Friday: Coffee and conversation with Therese Muxeneder, head of the archives at the Arnold Schönberg Center, Landstraße 1030
Musicologist Therese Muxeneder is the head of the archives and library at The Arnold Schönberg Center in Vienna.
The Schönberg Center was founded in 1998 and houses the entire Schönberg estate, which was moved from Los Angeles to Vienna. There had been an entire Schönberg Institute at the University of Southern California, between 1975 and 1997, but at some point there was a fight with the Schönberg heirs, who weren’t pleased with the fact that the building was also being used for unrelated purposes. This resulted in a worldwide search for a new home for his archives, and appropriately enough, Vienna won. Of course, this is Schönberg’s birthplace, and Vienna was the only city to offer his heir’s an institute that functioned independently from an academic system. We are publicly funded by the city and the Austrian government and celebrated our fifteen-year anniversary this year. This independence is important for numerous reasons, but it’s also especially appropriate when considered in connection to his biography as an artist and composer. Schönberg grew up in the second district of Vienna in a Jewish family. He did not attend university and was entirely self-taught in terms of musical education. In the late 1890s he converted to Protestantism—a fairly common occurrence for Jews seeking to find a place amongst the Austrian middle class at the time.

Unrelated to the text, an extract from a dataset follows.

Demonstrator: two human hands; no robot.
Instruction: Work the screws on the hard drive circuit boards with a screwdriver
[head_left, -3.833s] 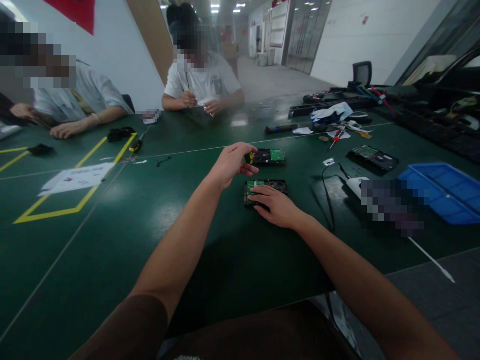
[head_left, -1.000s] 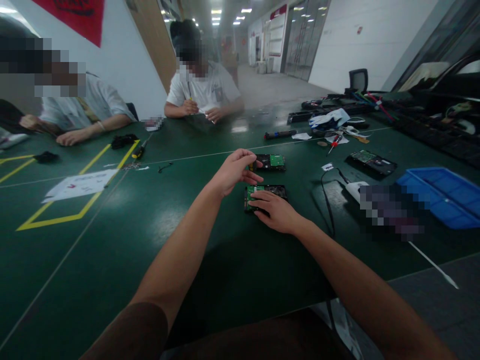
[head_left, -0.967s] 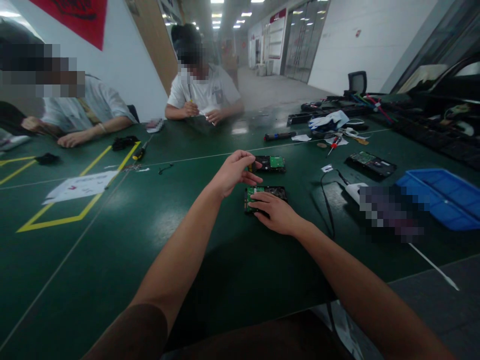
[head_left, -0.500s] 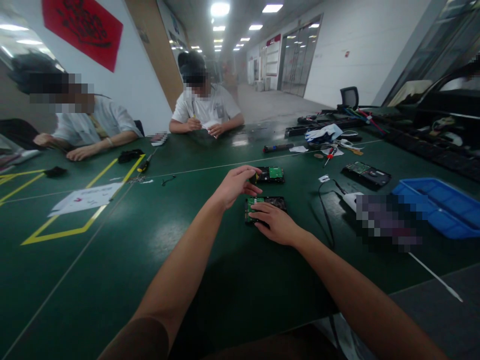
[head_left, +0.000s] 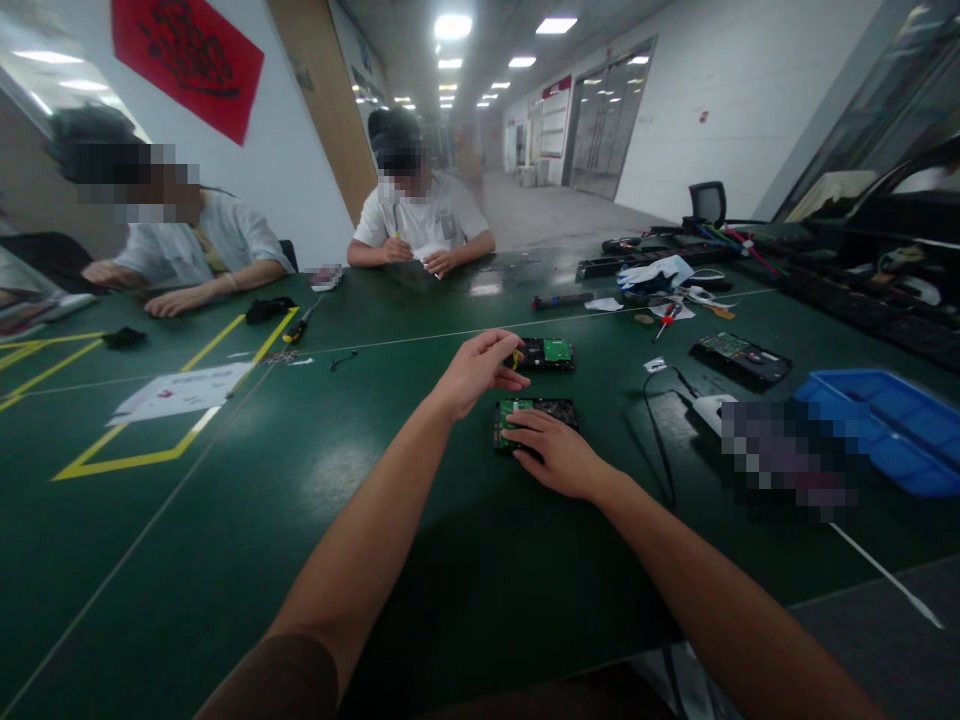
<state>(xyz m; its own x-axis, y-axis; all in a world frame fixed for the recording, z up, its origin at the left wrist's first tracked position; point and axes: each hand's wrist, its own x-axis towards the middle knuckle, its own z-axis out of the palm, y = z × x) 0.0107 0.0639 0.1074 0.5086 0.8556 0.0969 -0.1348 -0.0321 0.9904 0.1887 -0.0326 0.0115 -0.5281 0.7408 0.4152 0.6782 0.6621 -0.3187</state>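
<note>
A hard drive [head_left: 559, 410] lies on the green table with its green circuit board facing up. Across its top rest the outstretched fingers of my right hand [head_left: 559, 452], thumb by the near edge. My left hand [head_left: 484, 372] is raised just beyond its left side, with thumb and fingers curled together. A small yellow and dark thing [head_left: 518, 357] shows at those fingertips, mostly hidden by them, so its kind is unclear. Behind it lies a second hard drive [head_left: 556, 353], board side up and partly covered by my left hand.
To the right are another hard drive [head_left: 741, 360], a blue tray [head_left: 892, 430] and a blurred-out device with a cable. Gloves [head_left: 656, 272] and a red screwdriver [head_left: 666, 322] lie farther back. A yellow-black screwdriver [head_left: 300, 325] is at left. Two people sit across the table.
The view has shifted slightly, moving the whole scene a little to the right. Both hands keep nearly the same places by the near hard drive.
</note>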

As Schönberg taught himself to be a composer entirely on his own, step by step, he would analyze the scores of the Viennese masters from Baroque to contemporary music and eventually come under the tutelage of Mahler and Richard Strauss through his brother-in-law, the composer Alexander von Zemlinsky. Nowadays, being an autodidact is not an uncommon occurrence, but back then, within the extreme academic hierarchy of the classical world and in fine arts, it was practically unheard of. In my opinion, this independent thinking and independent ear is what allowed him to cause one of the first big scandals in music history: taking the classical string quartet and adding a soprano. Performed for the first time in 1908, the critics didn’t know what to do with his String Quartet Number 2, which included texts by contemporary poet Stefan George. There were literally fistfights and screaming, punches thrown and chairs overturned. People rioted because of the music—that is, because of Schönberg’s compulsion to speak a radically contemporary language, both lyrically and musically. His approach had nothing to do with provocation. There is nothing comparable in music today because on the one hand we’re used to all kinds of styles, while on the other hand we’re absolutely not used to expressing our feelings anymore in a concert hall—at least not with so-called “serious” contemporary classical music.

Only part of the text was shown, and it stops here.